◆ **GOAL OF THE EXERCISE**: Reproduce word for word the lines between those holding "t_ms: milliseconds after" and "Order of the", inclusive, and nothing else from the data below.

Data excerpts

::::

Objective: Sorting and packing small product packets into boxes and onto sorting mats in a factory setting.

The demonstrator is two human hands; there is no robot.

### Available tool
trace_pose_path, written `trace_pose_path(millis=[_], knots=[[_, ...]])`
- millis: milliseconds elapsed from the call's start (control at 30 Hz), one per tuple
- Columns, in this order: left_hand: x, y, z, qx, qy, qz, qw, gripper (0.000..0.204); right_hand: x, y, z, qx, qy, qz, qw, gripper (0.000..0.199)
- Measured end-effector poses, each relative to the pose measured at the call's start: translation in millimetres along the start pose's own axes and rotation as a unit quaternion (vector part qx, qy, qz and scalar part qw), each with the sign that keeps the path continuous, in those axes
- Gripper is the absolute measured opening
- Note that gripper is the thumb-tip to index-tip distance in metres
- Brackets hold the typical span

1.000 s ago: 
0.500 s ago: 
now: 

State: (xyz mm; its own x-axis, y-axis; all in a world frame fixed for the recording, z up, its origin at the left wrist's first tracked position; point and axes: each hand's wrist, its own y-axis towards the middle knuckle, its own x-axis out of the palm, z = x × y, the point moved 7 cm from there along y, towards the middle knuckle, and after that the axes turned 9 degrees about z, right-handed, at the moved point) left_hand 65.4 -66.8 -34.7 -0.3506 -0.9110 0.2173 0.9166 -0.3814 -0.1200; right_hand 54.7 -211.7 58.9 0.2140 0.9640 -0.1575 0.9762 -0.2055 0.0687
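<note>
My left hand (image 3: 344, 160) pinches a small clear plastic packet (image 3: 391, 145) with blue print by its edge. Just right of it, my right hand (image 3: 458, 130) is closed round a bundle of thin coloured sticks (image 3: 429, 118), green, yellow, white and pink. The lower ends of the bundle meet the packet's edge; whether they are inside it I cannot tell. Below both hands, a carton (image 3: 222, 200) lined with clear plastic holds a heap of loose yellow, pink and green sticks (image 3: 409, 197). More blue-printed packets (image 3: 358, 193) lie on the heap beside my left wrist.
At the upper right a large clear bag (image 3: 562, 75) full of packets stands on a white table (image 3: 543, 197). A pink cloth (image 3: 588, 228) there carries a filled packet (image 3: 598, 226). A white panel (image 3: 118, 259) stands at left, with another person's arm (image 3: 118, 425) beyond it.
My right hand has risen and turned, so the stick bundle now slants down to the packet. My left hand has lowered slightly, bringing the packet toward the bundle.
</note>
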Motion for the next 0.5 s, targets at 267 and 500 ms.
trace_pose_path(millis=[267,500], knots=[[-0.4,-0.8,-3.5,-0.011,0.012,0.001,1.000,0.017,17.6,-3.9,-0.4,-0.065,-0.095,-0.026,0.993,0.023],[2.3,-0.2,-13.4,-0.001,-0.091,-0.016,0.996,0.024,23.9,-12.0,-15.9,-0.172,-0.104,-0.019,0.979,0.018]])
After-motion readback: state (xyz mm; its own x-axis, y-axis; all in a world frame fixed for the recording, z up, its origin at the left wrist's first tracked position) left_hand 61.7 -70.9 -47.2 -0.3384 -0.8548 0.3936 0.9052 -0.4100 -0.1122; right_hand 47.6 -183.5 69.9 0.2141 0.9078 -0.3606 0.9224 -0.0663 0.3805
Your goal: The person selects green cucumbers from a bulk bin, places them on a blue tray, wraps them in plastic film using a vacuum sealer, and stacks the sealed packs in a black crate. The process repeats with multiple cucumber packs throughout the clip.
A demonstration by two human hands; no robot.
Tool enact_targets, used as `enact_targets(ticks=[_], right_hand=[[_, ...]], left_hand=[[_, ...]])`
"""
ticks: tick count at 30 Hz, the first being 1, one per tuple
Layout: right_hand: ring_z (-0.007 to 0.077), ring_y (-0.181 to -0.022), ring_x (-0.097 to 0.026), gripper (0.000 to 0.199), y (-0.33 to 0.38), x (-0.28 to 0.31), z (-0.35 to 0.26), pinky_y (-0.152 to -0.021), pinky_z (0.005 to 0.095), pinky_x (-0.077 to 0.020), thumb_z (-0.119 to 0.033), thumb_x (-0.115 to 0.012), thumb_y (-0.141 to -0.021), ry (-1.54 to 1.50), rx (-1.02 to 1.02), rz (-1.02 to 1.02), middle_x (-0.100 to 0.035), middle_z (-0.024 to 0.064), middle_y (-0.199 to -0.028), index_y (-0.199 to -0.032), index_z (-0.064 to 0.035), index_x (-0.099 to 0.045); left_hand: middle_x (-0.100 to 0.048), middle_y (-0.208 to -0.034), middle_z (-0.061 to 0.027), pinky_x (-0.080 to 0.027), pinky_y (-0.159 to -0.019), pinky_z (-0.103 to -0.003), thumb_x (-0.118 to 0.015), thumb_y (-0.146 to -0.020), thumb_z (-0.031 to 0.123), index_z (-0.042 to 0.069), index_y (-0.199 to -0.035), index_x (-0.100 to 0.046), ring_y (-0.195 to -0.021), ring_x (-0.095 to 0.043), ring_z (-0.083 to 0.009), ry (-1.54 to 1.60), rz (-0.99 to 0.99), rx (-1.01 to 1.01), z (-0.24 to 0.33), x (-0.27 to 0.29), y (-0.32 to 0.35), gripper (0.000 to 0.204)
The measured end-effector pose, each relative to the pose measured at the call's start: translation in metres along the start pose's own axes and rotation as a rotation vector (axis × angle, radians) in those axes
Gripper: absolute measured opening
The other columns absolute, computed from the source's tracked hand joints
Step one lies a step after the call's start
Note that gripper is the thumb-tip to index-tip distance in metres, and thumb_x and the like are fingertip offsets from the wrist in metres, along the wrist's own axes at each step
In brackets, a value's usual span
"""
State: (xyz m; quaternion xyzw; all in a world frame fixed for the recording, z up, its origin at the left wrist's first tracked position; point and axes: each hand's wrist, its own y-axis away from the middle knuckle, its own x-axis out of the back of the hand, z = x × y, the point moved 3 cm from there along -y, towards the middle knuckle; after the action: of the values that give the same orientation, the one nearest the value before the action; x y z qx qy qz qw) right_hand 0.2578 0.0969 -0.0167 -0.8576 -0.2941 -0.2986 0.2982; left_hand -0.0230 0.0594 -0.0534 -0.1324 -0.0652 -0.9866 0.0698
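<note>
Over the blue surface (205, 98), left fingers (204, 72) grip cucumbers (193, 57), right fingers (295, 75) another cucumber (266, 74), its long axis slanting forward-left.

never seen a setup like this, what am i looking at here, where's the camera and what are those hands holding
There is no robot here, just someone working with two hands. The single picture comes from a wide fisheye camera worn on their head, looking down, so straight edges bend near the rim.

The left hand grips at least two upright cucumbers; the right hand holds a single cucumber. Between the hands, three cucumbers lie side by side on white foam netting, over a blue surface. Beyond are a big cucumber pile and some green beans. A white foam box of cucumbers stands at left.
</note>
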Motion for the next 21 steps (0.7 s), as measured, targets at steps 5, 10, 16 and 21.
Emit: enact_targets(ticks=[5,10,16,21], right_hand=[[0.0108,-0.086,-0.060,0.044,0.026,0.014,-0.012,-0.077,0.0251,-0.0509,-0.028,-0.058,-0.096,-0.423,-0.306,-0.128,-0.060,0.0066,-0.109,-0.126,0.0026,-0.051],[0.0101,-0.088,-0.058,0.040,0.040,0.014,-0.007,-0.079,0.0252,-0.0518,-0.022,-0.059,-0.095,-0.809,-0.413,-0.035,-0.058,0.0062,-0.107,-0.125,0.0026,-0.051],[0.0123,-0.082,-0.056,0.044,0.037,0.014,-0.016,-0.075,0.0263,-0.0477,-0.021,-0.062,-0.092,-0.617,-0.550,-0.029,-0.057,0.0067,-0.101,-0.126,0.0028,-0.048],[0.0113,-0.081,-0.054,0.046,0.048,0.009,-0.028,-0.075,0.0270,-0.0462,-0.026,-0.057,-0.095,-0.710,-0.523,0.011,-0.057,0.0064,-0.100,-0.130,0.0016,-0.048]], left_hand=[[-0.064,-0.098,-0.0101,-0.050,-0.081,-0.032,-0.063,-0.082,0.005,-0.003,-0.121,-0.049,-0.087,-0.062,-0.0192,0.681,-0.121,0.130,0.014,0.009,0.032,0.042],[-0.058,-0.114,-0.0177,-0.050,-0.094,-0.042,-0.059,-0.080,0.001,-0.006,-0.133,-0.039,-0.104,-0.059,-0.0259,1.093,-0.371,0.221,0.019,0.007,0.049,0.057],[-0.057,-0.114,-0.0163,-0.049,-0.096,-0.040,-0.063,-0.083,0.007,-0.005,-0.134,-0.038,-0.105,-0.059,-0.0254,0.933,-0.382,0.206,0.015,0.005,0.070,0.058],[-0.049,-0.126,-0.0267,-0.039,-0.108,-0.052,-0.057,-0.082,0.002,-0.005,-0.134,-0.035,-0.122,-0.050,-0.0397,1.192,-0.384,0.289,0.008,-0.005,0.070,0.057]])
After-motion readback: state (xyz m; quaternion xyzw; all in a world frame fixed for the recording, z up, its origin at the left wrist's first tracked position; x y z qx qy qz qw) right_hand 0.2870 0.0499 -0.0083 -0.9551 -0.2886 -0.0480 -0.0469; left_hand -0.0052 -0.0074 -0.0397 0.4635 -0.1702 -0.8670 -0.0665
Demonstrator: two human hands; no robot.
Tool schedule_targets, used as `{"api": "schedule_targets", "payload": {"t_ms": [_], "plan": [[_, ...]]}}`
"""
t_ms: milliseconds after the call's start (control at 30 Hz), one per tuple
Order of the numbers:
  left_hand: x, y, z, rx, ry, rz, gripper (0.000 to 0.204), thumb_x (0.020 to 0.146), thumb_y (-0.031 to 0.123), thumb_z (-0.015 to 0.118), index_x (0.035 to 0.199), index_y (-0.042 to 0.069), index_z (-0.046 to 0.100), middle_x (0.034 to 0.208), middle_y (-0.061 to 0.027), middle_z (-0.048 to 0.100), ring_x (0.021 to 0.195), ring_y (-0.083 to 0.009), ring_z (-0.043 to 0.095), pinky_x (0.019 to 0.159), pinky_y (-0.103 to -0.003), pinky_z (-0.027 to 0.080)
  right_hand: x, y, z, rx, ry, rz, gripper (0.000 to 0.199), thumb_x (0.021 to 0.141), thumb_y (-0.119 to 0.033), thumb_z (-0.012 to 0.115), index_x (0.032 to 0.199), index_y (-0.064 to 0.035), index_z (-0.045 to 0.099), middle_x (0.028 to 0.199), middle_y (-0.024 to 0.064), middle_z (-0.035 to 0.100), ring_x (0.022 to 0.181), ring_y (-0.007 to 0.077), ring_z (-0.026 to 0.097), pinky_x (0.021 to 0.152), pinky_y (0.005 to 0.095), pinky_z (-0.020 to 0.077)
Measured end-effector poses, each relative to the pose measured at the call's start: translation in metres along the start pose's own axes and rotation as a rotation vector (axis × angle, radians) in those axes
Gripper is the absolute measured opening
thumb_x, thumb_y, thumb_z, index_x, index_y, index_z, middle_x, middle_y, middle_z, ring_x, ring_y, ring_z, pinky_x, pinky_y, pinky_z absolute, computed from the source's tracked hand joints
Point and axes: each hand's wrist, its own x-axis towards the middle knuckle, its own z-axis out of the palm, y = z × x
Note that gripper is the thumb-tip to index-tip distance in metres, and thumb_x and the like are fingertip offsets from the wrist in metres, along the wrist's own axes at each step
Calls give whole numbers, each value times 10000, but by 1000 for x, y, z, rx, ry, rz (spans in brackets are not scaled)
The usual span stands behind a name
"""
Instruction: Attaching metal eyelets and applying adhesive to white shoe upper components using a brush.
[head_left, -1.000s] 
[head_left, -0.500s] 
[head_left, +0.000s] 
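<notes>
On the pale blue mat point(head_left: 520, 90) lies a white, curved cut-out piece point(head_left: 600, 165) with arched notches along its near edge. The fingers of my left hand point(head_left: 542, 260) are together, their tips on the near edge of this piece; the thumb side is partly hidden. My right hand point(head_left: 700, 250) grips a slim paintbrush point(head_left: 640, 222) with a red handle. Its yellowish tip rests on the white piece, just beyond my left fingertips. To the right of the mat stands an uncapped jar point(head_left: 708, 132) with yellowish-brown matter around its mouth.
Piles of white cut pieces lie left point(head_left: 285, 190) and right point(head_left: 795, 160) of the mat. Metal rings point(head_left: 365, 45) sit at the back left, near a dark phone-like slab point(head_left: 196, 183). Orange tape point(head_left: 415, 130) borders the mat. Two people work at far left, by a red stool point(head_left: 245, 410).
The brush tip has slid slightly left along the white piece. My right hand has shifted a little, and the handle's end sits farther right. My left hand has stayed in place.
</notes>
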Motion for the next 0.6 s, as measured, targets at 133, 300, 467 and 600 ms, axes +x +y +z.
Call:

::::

◆ **ANSWER AREA**:
t_ms: milliseconds after the call's start (control at 30 Hz), one per tuple
Order of the numbers:

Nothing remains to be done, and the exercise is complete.